My wife is walking around the coach and is at this very moment on the other side, away from me.

“I’ll just go get a key and be right back.” He disappears into the sales shack.

My wife comes around from the back of the motor home. “So what do you think?” she says.

In my head, I think we’re crazy, but I say something else. “It could work.” Pause. “We can probably afford the down. Did he say how much it was?” Pause. “I wonder how much the payments will be?” Long pause. “It does have new tires.” My wife doesn’t answer any of these queries.

Manson comes waddling back with a key on what looks like a hotel key ring. Big orange oval with a number on it, Room 237 I think.

He climbs back into the coach with a grunt or two and plops down in the driver’s seat. The big coach sways. I follow him in and watch him as he, inserts the key, pushes the shift into park, and turns. Nothing. He turns the key back then tries it again. I could hear a few faint clicks and then nothing.

“Battery’s dead, been sittin’ out here too long. I’ll get her plugged in and the batteries will charge up just fine. You should keep it plugged in anyway when you have it parked, just to make sure you have a full charge in the batteries.” Another lesson on the proper care and operation of the motor home, from Charles Manson, whom I am now convinced has never owned one of these.
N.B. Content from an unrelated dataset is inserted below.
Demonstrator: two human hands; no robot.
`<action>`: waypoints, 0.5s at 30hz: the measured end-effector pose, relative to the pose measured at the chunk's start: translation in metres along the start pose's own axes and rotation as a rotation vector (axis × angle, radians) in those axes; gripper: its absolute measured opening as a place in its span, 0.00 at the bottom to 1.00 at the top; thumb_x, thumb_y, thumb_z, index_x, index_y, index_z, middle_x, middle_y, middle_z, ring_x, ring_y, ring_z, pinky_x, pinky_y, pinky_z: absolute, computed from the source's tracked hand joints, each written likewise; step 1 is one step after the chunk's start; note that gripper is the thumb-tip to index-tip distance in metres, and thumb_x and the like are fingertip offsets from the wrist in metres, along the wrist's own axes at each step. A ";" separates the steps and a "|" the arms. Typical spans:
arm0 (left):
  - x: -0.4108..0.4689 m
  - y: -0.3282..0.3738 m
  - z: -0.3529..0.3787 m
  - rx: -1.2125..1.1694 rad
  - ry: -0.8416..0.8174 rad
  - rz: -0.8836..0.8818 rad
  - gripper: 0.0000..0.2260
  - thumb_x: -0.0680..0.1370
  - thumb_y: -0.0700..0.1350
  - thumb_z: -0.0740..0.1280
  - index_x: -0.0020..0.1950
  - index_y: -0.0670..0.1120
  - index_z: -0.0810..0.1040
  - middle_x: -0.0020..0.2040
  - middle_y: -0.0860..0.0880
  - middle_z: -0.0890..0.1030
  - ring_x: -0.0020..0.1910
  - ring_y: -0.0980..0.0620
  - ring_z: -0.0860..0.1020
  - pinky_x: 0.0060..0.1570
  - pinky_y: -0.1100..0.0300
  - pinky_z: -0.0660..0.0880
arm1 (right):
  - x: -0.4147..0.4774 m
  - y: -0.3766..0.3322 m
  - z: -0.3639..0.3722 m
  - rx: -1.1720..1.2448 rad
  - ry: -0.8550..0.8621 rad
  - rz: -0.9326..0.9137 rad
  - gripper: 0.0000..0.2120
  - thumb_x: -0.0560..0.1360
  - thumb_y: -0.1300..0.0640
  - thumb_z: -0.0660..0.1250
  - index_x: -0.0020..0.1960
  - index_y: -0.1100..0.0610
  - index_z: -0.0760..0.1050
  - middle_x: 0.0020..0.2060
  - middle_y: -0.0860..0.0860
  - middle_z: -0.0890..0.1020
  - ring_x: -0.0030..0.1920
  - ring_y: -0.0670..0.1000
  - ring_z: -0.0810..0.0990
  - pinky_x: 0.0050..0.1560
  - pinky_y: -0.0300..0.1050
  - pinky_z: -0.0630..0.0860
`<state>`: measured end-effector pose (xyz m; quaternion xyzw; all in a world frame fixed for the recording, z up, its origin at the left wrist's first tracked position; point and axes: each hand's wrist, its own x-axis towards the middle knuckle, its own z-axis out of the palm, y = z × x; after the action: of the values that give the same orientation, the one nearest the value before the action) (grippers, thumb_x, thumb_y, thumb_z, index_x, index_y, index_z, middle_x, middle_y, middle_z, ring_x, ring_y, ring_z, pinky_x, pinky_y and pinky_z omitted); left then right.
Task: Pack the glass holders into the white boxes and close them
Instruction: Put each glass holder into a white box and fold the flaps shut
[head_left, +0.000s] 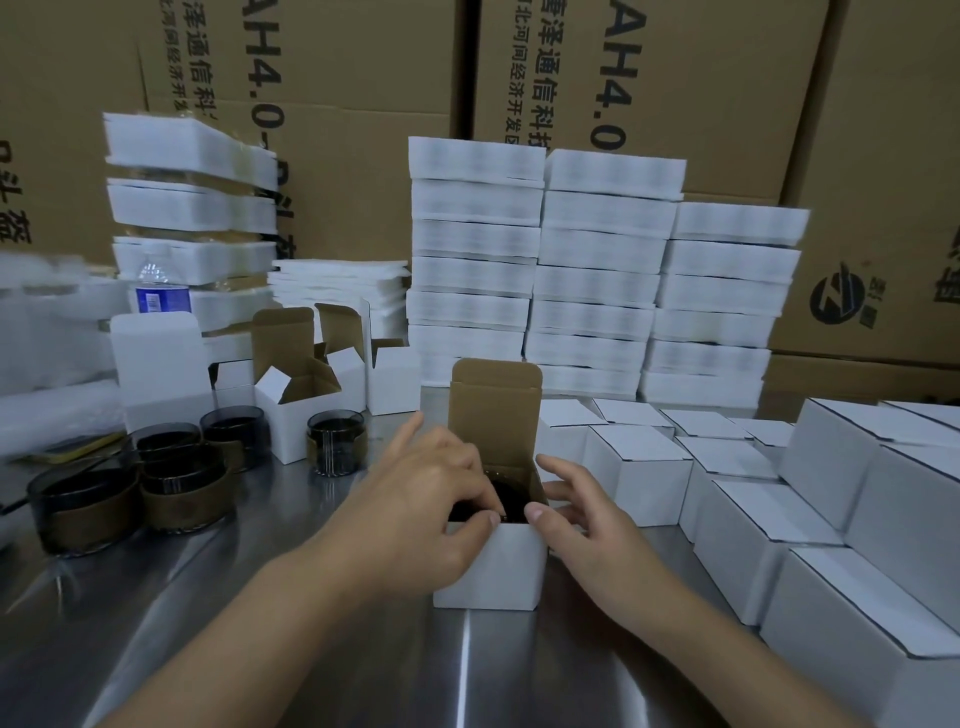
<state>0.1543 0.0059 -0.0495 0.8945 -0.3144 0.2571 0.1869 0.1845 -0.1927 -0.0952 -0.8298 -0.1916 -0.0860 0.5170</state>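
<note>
Looking down over the steel table (311, 649), I see the dark glass holder (511, 499) sitting inside the open white box (493, 571), its lid flap upright. My left grip (431, 499) curls over the box's mouth, fingertips pinching its front rim. My right grip (584, 527) is spread, thumb on the rim's corner, fingers against the right side. Loose holders (182, 483) stand to the left, closed boxes (639, 467) to the right.

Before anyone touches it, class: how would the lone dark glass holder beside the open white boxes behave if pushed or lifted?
The glass holder has see-through walls, so it is probably fragile and heavy for its size. Squat and upright on the shiny metal table, it would likely slide rather than tip or roll.
</note>
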 end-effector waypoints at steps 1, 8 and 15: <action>-0.001 -0.001 0.001 0.012 0.000 0.021 0.12 0.76 0.53 0.61 0.46 0.53 0.83 0.36 0.61 0.69 0.50 0.69 0.64 0.67 0.71 0.47 | 0.000 -0.001 0.000 -0.001 0.003 0.001 0.21 0.74 0.45 0.65 0.65 0.36 0.65 0.56 0.39 0.75 0.51 0.36 0.76 0.46 0.27 0.71; -0.001 0.003 0.001 -0.091 0.121 0.008 0.14 0.77 0.53 0.59 0.55 0.55 0.82 0.46 0.61 0.76 0.50 0.63 0.71 0.48 0.69 0.68 | -0.001 -0.001 -0.001 0.016 -0.007 0.002 0.19 0.74 0.44 0.66 0.63 0.37 0.67 0.57 0.44 0.77 0.52 0.44 0.78 0.55 0.43 0.76; 0.007 -0.006 0.014 -0.787 0.572 -0.519 0.13 0.81 0.42 0.60 0.54 0.61 0.76 0.54 0.60 0.76 0.57 0.66 0.74 0.49 0.72 0.69 | -0.002 -0.007 -0.002 0.135 -0.027 0.084 0.33 0.59 0.30 0.65 0.62 0.38 0.70 0.51 0.40 0.80 0.52 0.42 0.80 0.57 0.46 0.77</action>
<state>0.1679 -0.0003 -0.0579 0.6999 -0.0926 0.2985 0.6423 0.1801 -0.1924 -0.0889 -0.8015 -0.1691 -0.0401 0.5721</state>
He left out the part about motor homes having two, sometimes three DEEP CELL batteries. “DEEP CELL” translates into “fucking expensive”. In fact the most expensive batteries you can find, and, at the moment, I just believe that all they need is to be charged.

Charles Manson, sweat pouring from his brow again, yells out into the junkyard.

“Kurt, bring that charger up here and get the Southwind hooked up. Batteries are dead.”

A short, bent over, old man appears from the shadows, through the gate, pulling a large industrial battery charger, the cord unraveling and falling behind him as he goes. It’s plugged in somewhere back in the abyss of motor home parts and pieces, in a lean-to shed that will, I’m certain, ignite with the smallest of sparks, and has no business having power run to it. Certainly a Code issue. He hooks it up and, I assume, sets it to start the engine, because Charlie goes back in and, in a few brief seconds, the beefy V8 roars to life. It runs.